• Edss (unregistered)

    I'm crying. Make it stop.

  • Micah (unregistered)

    Obviously if they are ok with this function then they are ok with someone writing the overloads manually, and not even think that someone would use a script. I would be tempted to release an overload once or twice a day, and then use the other 7 hours and 59 minutes for personal reflection.

  • Daedalus (unregistered)

    Oh, I get it! there's a "...+_do+..." typo in the return statement. What a silly mistake to quit over.

  • Bernie (unregistered)

    I must be an old, blind programmer because I cannot see the Excel-specific part.

    Oh, wait, there it is... "Excel" is in the function name.

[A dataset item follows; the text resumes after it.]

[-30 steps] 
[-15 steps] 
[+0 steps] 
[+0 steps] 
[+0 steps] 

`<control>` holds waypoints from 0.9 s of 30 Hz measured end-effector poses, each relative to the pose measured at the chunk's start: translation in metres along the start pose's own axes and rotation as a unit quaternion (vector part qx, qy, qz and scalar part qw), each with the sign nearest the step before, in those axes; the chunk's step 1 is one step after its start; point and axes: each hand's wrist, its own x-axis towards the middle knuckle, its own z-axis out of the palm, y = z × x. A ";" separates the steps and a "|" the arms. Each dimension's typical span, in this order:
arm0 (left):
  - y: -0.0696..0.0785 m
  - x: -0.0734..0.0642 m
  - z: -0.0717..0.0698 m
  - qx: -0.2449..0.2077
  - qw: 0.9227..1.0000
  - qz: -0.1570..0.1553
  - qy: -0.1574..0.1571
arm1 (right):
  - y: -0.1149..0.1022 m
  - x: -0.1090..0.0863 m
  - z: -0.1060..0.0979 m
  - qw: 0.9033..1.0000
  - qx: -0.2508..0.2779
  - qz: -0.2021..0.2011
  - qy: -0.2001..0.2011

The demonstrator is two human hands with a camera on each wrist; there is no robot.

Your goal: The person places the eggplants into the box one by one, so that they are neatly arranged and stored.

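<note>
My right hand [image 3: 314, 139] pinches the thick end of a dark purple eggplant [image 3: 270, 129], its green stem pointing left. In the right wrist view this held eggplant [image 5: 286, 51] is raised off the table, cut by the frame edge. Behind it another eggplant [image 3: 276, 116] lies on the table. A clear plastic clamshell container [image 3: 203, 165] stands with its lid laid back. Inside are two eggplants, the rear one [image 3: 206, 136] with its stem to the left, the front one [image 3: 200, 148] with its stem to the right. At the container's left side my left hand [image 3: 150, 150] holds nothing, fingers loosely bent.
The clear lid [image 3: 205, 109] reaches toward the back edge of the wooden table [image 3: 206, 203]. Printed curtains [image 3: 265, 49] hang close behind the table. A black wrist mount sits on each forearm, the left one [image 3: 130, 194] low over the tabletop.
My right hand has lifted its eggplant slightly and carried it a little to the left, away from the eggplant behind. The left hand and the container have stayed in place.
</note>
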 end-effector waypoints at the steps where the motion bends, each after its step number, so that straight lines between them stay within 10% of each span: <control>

    Now I can die happy and complete.

  • Robajob (cs)

    Besides the glaringly obvious idiocy, what happens if some of the columns don't contain integers? Did the required overloads include "(double a,int b,int c...)", "(int a,double b,int c...)" etc? Because it's New Year's Eve, I can't even be bothered to work out how many combinations would be required. At least it's job security.

  • seeker136 (unregistered)

    Actually, _do is a defined variable. Still, quit now. _do not pass go. _do not collect $200.

  • meepmeepmeep (unregistered)

    Wouldn't this require something like (24^2)^(24^2) overloads?

  • Daniel (unregistered) in reply to Edss

    ++

  • Daniel (unregistered) in reply to Edss
    Edss:
    I'm crying. Make it stop.
    ++
  • dwaz (unregistered)

    The function returns a long to prevent overflow errors. But all its parameters are ints, and none of them are converted to a long before the addition.

    The results of the addition of two ints is an int, so the results of that gigantic addition is still an int, and is still susceptible to overflowing.

    Only after the addition is it converted to a long.

  • robisjarig (unregistered)

    I don't believe it. People can't be that stupid

  • jordanwb (unregistered) in reply to robisjarig
    robisjarig:
    I don't believe it. People can't be that stupid

    Yes they can.

  • mauhiz (unregistered)

    c+o+m+m+e+n+t

  • Rob (unregistered)

    If only Excel itself had some built-in way of adding stuff up...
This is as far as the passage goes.